Ganz allgemeine Überlegungen vor dem Kauf:


  • Wenn mein Kind ein Tier möchte, muss ich mir darüber im Klaren sein, dass das Tier dem Kind langweilig werden könnte und ich mich dann darum kümmern muss. (- gerade bei sehr kleinen Kindern!!)



  • Vergewissere dich, dass es im näheren Umfeld
    des Tieres keinen Allergiker gibt.
    Besonders die Person, die sich um das Tier kümmern soll,
    sollte sich sicher sein,
    dass sie keine Allergie gegen das Fell des Tieres hat.



  • Möchte man nur eine einzelne Rennmaus, muss man sich darüber im klaren sein, auch wenn du ein stressigen Arbeits- oder Schultag hattest, denn da kann das Mäuschen nichts dazu,
    dass diese Rennmaus jeden Tag mindestens drei Stunden Beschäftigung braucht.
    Gerade einzelne Wellensittiche brauchen
    einzelne Kuschel-/Spielstunden mit permanenter Beschäftigungstherapie.
    Hat man zwei oder mehrere Rennmäuse,
    beschäftigen sie sich größten Teils selbst
    und sind super glücklich, wenn sie zusammen
    durch das Zimmer toben können.
    Rennmäuse sind allerdings noch die Tiere auf dieser Homepage,
    die man am allerwenigsten allein halten sollte.
    Sie erlangen keine so feste Bindung zu Menschen, wie beispielsweise Ratten. Außerdem kuscheln sie viel.
    Egal wie viele Mäuse man hat, ob 2 oder 20,
    man wird sie immer nur in einem Haufen,
    übereinander schlafen sehen.
    Sie haben besonders enge Familienverbände und
    es macht Spaß diese zu beobachten.
    Eine einzelne Rennmaus macht keinen Spaß, denn genau das Beobachten, macht den Reiz bei dieser Tierart aus.

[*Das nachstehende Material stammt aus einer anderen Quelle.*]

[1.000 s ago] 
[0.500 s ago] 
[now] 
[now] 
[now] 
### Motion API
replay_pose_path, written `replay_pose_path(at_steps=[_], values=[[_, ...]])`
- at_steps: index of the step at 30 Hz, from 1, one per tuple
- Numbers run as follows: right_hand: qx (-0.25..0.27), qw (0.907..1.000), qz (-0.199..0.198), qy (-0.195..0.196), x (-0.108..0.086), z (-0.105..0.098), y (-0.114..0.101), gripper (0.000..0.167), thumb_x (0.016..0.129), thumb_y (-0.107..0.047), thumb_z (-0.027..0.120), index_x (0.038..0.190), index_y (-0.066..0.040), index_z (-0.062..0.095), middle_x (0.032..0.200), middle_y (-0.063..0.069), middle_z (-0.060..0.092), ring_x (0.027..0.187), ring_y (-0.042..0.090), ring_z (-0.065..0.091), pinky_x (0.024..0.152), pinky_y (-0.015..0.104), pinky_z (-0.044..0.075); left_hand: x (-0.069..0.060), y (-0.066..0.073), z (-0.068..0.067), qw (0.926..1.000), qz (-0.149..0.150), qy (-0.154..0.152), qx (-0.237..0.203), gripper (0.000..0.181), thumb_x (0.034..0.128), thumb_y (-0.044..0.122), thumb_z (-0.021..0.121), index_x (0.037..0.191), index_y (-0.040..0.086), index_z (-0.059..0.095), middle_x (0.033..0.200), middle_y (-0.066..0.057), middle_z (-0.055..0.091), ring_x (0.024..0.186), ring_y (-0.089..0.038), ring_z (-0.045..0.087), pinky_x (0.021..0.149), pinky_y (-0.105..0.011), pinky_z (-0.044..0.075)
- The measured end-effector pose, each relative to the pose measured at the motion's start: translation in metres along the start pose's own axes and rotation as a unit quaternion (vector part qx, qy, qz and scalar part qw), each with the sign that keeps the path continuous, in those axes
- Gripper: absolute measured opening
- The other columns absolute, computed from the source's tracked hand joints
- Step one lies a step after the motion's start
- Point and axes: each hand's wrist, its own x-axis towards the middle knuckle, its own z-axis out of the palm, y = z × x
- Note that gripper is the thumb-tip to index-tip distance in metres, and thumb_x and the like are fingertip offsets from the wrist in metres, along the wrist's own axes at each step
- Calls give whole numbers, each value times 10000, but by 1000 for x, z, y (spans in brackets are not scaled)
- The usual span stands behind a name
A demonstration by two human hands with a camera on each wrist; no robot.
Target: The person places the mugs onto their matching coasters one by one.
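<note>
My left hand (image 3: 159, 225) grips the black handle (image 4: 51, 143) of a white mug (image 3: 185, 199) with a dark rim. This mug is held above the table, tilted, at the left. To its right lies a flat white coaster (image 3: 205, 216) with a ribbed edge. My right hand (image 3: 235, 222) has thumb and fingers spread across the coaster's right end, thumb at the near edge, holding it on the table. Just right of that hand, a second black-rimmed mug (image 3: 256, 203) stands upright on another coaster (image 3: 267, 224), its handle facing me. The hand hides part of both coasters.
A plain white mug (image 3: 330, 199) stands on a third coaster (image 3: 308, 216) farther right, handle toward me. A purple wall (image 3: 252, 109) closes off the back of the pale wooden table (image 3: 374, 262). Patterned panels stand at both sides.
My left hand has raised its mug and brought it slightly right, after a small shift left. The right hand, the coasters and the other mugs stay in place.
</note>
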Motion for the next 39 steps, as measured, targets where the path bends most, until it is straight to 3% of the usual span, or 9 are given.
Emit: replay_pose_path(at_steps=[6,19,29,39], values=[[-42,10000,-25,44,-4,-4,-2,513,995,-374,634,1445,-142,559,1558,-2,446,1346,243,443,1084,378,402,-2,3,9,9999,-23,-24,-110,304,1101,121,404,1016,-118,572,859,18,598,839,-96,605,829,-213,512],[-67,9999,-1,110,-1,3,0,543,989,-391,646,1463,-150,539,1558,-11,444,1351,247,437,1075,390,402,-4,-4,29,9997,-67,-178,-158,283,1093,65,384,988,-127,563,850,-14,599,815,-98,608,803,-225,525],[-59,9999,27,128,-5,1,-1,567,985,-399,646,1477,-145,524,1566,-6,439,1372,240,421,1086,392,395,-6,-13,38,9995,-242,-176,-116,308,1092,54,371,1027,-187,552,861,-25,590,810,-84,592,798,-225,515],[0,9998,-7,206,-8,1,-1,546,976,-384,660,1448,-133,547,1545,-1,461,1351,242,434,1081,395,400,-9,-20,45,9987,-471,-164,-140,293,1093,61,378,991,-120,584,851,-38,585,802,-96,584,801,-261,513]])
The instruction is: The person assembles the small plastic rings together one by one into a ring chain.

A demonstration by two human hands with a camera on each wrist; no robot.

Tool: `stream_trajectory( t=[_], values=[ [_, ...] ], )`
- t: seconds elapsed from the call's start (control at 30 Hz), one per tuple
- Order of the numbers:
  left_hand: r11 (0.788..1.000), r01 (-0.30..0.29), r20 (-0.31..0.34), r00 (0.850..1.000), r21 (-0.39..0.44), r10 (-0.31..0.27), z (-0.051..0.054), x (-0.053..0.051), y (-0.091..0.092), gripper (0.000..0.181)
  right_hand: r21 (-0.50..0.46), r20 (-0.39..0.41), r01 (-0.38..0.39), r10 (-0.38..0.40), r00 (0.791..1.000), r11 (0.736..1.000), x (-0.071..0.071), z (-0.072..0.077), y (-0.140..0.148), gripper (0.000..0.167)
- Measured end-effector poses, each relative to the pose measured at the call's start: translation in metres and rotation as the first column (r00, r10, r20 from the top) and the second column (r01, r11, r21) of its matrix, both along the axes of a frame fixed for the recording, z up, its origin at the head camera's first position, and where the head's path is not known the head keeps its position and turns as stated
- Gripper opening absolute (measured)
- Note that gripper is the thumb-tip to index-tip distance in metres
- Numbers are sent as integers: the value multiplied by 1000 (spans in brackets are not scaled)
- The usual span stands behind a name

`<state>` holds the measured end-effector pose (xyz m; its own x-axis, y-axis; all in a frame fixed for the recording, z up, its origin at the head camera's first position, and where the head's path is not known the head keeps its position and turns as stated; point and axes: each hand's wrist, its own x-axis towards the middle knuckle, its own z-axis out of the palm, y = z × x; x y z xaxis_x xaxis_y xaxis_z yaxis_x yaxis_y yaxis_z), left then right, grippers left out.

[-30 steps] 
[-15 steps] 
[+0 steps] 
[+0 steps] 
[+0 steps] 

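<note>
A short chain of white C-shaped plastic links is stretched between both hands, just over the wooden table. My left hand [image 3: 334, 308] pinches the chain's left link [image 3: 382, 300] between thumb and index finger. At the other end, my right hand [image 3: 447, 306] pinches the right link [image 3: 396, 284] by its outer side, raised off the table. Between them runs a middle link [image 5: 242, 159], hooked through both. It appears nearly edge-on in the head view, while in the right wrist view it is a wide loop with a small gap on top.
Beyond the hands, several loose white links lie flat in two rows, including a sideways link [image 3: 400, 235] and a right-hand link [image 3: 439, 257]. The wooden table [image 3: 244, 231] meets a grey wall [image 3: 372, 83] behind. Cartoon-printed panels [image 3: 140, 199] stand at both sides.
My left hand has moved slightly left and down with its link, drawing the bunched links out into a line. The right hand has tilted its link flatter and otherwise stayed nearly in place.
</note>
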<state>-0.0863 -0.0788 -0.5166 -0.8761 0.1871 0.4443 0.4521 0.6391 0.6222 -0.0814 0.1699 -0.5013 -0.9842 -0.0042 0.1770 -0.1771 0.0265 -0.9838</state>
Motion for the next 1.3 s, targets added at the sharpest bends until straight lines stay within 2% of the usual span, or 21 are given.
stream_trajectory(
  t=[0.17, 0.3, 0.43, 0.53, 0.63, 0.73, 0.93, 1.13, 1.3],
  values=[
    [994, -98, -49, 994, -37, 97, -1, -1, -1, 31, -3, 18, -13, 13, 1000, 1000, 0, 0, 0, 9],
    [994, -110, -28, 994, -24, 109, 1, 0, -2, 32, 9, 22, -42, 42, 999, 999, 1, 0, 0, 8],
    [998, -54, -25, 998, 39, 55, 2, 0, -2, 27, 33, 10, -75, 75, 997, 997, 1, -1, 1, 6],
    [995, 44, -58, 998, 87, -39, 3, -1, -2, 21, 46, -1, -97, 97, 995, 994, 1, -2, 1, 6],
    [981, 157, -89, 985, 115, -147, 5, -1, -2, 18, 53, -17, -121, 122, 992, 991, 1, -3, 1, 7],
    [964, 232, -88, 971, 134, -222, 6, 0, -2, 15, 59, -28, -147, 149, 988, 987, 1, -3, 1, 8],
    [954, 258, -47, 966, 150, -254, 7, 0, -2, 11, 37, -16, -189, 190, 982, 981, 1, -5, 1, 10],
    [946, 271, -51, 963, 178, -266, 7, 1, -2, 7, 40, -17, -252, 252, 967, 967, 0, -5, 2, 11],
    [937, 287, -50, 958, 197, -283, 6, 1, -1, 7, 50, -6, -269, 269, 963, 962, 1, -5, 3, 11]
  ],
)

  • Der Käfig muss bei Rennmäusen nur sehr selten gesäubert werden,
    denn sie urinieren kaum. Dennoch sollte es, je nach Größe des Käfigs, aller mindestens ein mal im Monat gemacht werden.



  • Eine Rennmaus wird durchschnittlich leider nur 1-3 Jahre alt,
    ähnlich wie Ratten.
    Dennoch ist es eine schöne zeit mit ihnen zusammen.
    Gerade weil sie ein so kurzes Leben haben, sollte man alles tun,
    damit es ein tolles Leben für sie ist!!



  • Wie alle anderen Tiere auch machen Rennmäuse
    auch ganz gern mal Dreck.
    Sie lieben es zu buddeln und ein Halter der seine Tiere im Gitterkäfig hält und nicht im Terrarium,
    wird etwa jeden Tag die Einstreu nachfüllen müssen,
    da sie sonst alles nach draußen befördert haben.
    Man sollte da also nicht so zimperlich sein.



  • Ebenso wie wir Menschen, werden auch Rennmäuse einmal krank.
    Tierartkosten können unter Umständen auch mal etwas höher ausfallen, auch wenn man bei solch kleinen Tieren
    leider selten etwas machen kann.
    Menschen die sich bei diesem Punkt nicht sofort an die Stirn tippen und sich fragen:
    "Was soll das? Das ist doch selbstverständlich, dass ich alles für mein Tier mache!",
    sollten besser noch einmal überlegen, ob sie sich überhaupt ein Tier (egal welcher Art) anschaffen sollten!
Sollten euch alle diese Punkte nichts ausmachen und eher lächerlich erscheinen - dann würde ich mal sagen,
dass eure zukünftigen Ratten ein tolles Leben haben werden!!!

Ich wünsche euch viel Spaß miteinander!!